Cette nouvelle semaine démarre sur une note très contrastée après le long week-end américain de l’Independence Day. Une nouvelle fois, le pétrole brut et les produits raffinés (Gasoil) évoluent de manière totalement déconnectée, maintenant une forte pression sur les prix du mazout.

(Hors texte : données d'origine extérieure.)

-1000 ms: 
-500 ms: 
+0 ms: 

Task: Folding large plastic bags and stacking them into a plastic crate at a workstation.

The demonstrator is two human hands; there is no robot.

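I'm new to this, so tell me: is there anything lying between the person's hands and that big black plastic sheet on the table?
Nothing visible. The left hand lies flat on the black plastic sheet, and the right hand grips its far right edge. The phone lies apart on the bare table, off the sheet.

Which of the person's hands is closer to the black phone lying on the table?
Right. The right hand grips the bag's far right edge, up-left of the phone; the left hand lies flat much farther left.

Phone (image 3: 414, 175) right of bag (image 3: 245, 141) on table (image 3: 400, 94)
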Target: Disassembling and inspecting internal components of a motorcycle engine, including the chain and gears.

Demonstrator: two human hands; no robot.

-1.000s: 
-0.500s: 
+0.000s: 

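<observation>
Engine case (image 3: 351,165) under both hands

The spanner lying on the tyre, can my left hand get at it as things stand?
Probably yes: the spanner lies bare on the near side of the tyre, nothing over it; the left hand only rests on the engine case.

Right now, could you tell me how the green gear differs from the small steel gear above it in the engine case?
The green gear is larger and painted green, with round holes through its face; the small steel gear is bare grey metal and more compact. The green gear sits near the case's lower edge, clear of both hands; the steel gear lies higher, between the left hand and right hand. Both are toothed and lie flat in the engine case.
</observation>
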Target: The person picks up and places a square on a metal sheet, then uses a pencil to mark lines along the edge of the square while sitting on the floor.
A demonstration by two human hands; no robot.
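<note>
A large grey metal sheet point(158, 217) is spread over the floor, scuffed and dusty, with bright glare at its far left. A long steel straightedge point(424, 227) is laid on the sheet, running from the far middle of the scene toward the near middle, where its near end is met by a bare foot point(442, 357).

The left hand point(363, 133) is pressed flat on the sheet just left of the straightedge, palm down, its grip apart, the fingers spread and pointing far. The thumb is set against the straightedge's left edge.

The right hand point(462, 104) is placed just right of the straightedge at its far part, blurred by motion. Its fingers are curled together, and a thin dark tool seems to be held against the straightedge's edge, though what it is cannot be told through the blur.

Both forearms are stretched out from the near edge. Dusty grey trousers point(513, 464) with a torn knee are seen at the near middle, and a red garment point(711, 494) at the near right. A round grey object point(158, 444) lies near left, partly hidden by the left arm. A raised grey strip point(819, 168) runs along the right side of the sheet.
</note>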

Réunis ce week-end, les pays membres de l’OPEC+ ont validé une nouvelle hausse de leurs quotas de production de 188 000 barils par jour pour le mois d’août. Cette décision, la cinquième consécutive, vise à éliminer progressivement les coupes décidées en 2023. Sur le marché physique, l’impact de cette annonce est toutefois nul. D’une part, les Émirats arabes unis ont quitté le cartel en mai, et d’autre part, la majorité des membres peine à atteindre ses objectifs actuels alors que la production au Moyen-Orient se remet à peine du récent conflit.

Bien que l’offre globale de brut se redresse, elle reste nettement inférieure aux niveaux enregistrés en début d’année. En juin, les exportations totales du golfe Persique ont atteint entre 9,6 et 10 millions de barils par jour, ce qui représente encore un déficit d’environ 40 % par jour par rapport à la période d’avant-guerre. À moyen et long termes, la tendance reste néanmoins baissière car le brut commence à intégrer une future suroffre, soutenue par des exportations russes massives de brut non raffiné.

Pour le marché suisse, le pétrole brut et le gasoil évoluent toujours en sens opposé. Si le pétrole brut recule, le gasoil repart à la hausse, entraînant une nouvelle augmentation des prix du mazout.